The discussion of python film project: The building of knowledge co-creation model through crowdsourcing

This summative essay presents argument in the implications of crowdsourcing, data, and coding to discuss the nature of knowledge and the nature of building knowledge model based on study of digital humanities.


About the Project

Check python film project for details.


Essay

What is the nature of the building of knowledge co-creation model through crowdsourcing of film reviews? In what ways do coding help or hinder to build the model?

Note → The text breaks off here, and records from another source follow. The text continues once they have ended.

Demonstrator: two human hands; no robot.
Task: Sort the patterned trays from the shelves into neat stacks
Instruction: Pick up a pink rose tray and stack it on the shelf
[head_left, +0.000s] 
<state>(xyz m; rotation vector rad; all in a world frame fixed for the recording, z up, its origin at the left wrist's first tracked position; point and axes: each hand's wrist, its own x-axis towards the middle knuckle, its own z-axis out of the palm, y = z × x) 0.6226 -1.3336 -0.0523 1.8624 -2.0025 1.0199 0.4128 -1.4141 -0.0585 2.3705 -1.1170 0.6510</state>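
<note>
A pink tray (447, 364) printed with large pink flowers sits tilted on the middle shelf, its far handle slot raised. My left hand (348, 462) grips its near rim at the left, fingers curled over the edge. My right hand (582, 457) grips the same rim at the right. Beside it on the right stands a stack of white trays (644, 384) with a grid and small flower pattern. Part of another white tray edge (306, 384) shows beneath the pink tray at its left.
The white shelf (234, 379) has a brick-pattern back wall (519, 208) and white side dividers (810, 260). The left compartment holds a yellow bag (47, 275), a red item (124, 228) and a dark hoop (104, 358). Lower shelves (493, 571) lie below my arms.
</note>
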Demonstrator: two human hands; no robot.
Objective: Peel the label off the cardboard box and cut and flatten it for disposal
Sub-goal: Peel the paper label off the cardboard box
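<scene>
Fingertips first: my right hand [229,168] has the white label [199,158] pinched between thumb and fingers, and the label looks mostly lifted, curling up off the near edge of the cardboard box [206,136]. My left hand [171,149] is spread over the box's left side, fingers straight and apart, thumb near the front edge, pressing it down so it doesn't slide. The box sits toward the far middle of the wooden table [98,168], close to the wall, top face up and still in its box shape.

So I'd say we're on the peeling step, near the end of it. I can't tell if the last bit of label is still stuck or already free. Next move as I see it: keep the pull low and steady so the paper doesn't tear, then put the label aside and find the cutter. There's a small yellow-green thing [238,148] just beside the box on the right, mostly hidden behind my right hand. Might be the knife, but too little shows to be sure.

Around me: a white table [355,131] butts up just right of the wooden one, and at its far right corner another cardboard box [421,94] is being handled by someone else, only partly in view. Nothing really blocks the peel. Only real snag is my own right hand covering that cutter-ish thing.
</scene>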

As a traditional form of medium, films work on delivering visual information through moving pictures on the screen. The rise of the network industry and the acceleration of the information revolution is changing the traditional pattern of the film industry. The ‘big six’ (20th Century Fox, Warner Bros., Paramount Pictures, Columbia Pictures, Universal Pictures and Walt Disney Pictures) is gradually substituted by steaming media companies, such as Netflix (Institute and Posts, 2019). On the other hand, the film industry is gradually penetrated by co-creation through crowdsourcing, as the film reviews and ratings from the crowd online has been accepted as important evaluation to be considered by the film industry. Web 2.0, a combination of changes in ways that websites are produced and used, has brought the digital users on stage to generate digital co-creation content and knowledge. The examples are taken to online database and review-aggregation websites for film and television, such as IMDb and Rotten Tomatoes. Based on my digital humanities python project which I scraped reviews data of the film called The Assassin (2015) on Rotten Tomatoes, building visuals to investigate and analyse the audience’s perspectives, preferences, and understandings of story and mise-en-scene of the film, this summative essay will present argument in the implications of crowdsourcing, data, and coding to discuss the nature of knowledge and the nature of building knowledge model based on study of digital humanities.

Crowdsourcing is a new way of interacting with knowledge. The core concept for crowdsourcing based on the wisdom of large groups of people (Garcia Martinez and Walton, 2019). The web 2.0 facilitates networking between users and builds interaction between technologies and knowledge creation. The digital users are allowed to get access to any digital platform anywhere, therefore create distributed knowledge (Burdick, 2012). Because of the development of high-speed networks, knowledge creation is becoming saturated and the production, access, and dissemination are becoming ‘ever-more distribution processes’ (Burdick, 2012, p,50). Crowdsourcing create new possibilities for people who gain basic technology skills to get access to create, share and gain knowledge. It means the users are able to generate their own knowledge and collaborate with others to build, edit and manage content altogether. In field of digital humanities, this model allows a reconstruction of humanities with digital technologies, forming new interpretation under contemporary social framework, linking with contemporary disciplines, bringing new life to deal with contemporary issues. For example to work with python, the film reviews as co-creation through crowdsourcing can be reinterpreted, organised and presented by visuals to support academic research or to be used by society at large.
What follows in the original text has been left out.